The Chronos API

I recently blogged about Airbnb’s Chronos job scheduler.  Here I take a look at the Chronos API.

Launch command: Your system must run Mesos and Zookeeper.  Then, you launch chronos via java:

java -cp chronos.jar --master zk://127.0.0.1:2181/mesos --zk_hosts 127.0.0.1:2181

API Access: Chronos provides a RESTful JSON API over HTTP and listens on port 8080 for requests. For example, your Chronos leader may run at a URL such as chronos-node.airbnb.com:8080.

Leader node: Chronos can run on a cluster of multiple nodes, and these nodes automatically elect one node as the leader node. Only the leader responds to API requests, and requests to other nodes  are automatically redirected to the leader.

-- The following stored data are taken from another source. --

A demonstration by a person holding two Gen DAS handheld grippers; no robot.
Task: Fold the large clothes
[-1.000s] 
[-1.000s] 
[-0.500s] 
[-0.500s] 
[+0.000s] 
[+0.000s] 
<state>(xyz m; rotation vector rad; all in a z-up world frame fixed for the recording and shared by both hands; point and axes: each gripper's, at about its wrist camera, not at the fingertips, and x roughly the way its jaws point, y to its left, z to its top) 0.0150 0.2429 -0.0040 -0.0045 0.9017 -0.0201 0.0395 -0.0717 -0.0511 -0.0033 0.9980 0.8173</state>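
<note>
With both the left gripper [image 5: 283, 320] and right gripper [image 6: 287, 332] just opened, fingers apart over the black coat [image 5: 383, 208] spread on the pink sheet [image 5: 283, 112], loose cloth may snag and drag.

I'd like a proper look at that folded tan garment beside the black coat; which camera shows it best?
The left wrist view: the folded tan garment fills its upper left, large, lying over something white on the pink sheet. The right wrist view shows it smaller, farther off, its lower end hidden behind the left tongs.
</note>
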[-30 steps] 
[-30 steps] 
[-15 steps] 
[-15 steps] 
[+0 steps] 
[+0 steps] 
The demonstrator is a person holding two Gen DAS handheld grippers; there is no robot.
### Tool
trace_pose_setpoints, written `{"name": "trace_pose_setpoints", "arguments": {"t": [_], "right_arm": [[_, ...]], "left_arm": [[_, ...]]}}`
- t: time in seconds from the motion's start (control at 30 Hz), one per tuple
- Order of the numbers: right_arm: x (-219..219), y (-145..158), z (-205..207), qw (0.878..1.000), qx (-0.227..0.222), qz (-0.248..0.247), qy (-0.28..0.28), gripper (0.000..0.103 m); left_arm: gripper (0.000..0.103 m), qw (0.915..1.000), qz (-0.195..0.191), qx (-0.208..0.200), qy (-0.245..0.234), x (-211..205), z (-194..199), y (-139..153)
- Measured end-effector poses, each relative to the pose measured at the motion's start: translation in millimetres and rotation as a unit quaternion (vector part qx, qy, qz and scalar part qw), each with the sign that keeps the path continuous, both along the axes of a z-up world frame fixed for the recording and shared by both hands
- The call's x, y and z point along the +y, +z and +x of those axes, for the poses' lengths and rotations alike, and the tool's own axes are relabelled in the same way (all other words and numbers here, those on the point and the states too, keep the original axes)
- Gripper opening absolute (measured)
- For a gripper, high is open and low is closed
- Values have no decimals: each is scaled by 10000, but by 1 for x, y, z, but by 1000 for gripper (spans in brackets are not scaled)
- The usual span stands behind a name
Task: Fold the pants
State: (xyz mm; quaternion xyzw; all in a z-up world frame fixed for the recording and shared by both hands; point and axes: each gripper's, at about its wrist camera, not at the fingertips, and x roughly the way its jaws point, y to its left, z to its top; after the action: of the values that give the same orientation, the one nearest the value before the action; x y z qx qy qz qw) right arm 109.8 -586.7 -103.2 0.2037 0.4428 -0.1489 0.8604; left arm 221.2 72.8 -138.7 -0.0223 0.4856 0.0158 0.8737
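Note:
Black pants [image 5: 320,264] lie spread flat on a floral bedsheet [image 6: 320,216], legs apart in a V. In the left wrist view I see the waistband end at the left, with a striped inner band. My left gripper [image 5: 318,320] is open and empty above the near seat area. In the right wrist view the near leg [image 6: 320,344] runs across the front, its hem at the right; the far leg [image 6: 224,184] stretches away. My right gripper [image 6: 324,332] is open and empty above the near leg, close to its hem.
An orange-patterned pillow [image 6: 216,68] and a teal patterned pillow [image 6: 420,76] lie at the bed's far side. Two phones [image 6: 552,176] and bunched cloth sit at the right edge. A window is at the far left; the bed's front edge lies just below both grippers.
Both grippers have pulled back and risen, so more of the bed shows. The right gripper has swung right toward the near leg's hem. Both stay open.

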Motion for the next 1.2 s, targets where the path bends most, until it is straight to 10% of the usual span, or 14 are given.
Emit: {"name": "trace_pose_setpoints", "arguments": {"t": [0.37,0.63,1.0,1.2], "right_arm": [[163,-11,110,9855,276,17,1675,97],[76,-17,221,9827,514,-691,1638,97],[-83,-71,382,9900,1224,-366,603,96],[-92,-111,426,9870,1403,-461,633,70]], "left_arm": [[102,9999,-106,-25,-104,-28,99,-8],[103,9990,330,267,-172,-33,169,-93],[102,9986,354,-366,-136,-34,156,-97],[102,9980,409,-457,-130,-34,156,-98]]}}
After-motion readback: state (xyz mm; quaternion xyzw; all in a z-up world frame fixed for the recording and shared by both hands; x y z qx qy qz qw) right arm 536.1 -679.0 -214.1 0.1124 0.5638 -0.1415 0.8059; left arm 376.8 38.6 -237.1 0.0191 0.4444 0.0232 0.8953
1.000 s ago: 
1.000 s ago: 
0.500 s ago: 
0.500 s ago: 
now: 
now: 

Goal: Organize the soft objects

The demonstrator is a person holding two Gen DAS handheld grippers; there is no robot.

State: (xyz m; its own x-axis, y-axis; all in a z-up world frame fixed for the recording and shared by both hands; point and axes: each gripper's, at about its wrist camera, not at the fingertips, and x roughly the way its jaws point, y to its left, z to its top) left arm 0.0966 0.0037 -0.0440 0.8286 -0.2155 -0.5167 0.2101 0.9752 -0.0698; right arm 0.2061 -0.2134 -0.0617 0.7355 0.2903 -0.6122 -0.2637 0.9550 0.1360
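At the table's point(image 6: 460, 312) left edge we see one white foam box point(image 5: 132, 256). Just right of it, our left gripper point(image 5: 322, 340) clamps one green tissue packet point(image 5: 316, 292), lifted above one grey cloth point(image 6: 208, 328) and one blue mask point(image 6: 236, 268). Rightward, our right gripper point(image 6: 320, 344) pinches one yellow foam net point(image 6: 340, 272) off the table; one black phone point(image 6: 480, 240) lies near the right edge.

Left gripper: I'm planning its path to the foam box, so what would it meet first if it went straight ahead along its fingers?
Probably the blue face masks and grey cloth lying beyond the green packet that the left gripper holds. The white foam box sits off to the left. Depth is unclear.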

Listing jobs: you can obtain a JSON-formatted list of jobs through curl and the response will include invocationCount (number of times job completed), executor (auto-determined by Chronos, but will usually be empty for non-async jobs), and parents (for dependent jobs, a list of jobs that must run before this job).  If there is a parents field there will be no schedule field and vice-versa:

curl -L -X GET chronos-node:8080/scheduler/jobs

Deleting jobs: to delete job my_job use this request:

curl -L -X DELETE chronos-node:8080/scheduler/job/my_job

Deleting tasks: Deleting tasks for a job is useful if a job gets stuck. The job name corresponds to the information returned from the job listing request:

curl -L -X DELETE chronos-node:8080/scheduler/task/kill/my_job

Manual job start: You can manually start a job by issuing an HTTP request:

curl -L -X PUT chronos-node:8080/scheduler/job/my_job

Adding jobs: send a JSON hash with the fields Name, Command, and Schedule (in ISO8601 format).  We will explain the details for the json hash next:

curl -L -H 'Content-Type: application/json' -X POST -d '{<json hash>}' chronos-node:8080/scheduler/iso8601

JSON hash: an example of a JSON hash is shown below.  We discuss each component below:

{
  "schedule": "R10/2012-10-01T05:52:00Z/PT2S",
  "name": "SAMPLE_JOB1",
  "epsilon": "PT15M",
  "command": "echo 'FOO' >> /tmp/JOB1_OUT",
  "owner": "bob@airbnb.com",
  "async": false
}

Job schedule: The schedule consists of 3 parts separated by ‘/’:

  1. number of times to repeat the job or ‘R’ to repeat forever
  2. start time of the job, an empty start time means start immediately, such as “1997-07-16T19:20:30.45+01:00”
  3. run interval, such as P1Y2M3DT4H5M6S, see examples below.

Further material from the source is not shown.